Now, according to Taylor, it's easier to build and run server-grade applications and stacks for the 64-bit Arm architecture.
Also, there is a fourth point we should mention: Ampere has been hoovering up chip designers from Qualcomm, Intel, and Marvell – so the team, while fairly small and nimble, has a lot of experience.
"It's the right time for us to puncture the market," Taylor concluded.
It may also be the right time for AMD's Epyc or Cavium's ThunderX2 to swoop in, or for Intel to respond with another Xeon D family – its answer to the last time rivals tried to rattle its money-stuffed cage in the data center.
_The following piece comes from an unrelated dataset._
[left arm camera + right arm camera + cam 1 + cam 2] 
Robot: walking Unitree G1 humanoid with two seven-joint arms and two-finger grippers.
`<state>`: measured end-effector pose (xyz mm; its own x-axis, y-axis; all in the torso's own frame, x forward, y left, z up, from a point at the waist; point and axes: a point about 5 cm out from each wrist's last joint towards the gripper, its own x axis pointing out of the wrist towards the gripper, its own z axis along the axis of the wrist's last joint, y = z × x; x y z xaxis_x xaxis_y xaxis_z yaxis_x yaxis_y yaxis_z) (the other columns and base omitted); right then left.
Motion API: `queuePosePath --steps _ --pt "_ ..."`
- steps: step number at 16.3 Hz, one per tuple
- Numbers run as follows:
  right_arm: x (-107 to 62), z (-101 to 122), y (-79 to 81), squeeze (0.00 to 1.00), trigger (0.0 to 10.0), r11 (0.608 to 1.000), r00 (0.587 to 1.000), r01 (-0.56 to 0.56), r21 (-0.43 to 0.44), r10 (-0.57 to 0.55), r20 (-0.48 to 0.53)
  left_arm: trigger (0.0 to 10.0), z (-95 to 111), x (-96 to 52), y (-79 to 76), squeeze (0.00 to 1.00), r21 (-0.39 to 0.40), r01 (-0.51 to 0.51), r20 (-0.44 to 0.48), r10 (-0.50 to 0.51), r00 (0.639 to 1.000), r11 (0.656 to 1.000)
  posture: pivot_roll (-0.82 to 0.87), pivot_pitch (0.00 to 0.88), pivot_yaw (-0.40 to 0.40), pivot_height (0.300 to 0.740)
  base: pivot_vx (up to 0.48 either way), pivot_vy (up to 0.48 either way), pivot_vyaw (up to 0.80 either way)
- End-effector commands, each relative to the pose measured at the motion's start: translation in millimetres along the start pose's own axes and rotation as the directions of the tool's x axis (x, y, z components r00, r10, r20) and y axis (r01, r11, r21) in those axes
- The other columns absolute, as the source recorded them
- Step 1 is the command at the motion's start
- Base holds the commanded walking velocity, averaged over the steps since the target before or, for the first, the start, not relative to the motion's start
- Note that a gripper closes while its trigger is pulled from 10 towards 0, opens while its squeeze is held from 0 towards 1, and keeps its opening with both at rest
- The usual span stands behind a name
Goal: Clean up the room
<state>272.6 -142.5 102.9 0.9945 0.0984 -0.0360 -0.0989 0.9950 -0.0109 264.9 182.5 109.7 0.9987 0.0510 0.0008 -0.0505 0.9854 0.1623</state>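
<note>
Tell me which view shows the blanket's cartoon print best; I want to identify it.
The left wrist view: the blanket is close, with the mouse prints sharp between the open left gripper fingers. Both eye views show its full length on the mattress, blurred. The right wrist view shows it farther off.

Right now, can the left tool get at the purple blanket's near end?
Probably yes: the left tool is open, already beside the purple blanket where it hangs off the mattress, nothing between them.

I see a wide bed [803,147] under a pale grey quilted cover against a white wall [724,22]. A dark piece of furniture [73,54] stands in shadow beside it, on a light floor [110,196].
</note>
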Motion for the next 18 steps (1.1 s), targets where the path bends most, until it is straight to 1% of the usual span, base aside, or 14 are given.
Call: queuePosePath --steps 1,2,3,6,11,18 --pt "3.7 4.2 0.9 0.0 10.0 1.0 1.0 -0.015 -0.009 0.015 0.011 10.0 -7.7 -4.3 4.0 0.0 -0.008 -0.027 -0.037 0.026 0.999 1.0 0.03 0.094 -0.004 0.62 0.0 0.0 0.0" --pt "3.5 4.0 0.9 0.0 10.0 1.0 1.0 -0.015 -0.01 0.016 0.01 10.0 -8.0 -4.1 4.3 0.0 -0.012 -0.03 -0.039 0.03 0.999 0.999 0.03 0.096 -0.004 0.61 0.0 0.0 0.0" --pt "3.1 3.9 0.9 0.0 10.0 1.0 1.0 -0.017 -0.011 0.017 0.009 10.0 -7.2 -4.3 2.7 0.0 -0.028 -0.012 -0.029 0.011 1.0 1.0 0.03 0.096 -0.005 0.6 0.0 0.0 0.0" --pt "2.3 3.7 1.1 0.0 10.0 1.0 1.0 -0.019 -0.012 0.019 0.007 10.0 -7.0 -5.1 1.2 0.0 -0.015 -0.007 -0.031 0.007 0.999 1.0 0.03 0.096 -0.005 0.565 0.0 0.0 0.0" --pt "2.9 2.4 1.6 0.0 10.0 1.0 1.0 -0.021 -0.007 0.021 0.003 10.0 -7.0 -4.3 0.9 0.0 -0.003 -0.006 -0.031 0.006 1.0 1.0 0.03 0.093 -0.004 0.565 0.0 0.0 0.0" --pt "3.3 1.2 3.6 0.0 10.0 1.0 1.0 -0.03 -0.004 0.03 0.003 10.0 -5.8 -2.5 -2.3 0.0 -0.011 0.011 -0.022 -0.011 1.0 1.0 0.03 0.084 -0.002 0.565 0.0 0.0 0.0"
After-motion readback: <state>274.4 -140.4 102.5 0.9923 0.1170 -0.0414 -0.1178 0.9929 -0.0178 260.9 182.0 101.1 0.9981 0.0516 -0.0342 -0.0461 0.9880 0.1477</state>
You can find some earlier analysis on the Ampere processor, and its place in the market, over on our sister website, The Next Platform. ®
As for the Spectre and Meltdown CPU vulnerabilities – which affects a range of CPU architectures, from Intel's x64 to Arm's Cortex-A families – Ampere's Taylor told us this:
Patches have been installed. As with other Arm-based processors, there are vulnerabilities. For eMAG and all future generations, architectural changes were made and will be made now to address the Arm fix for Spectre and Meltdown.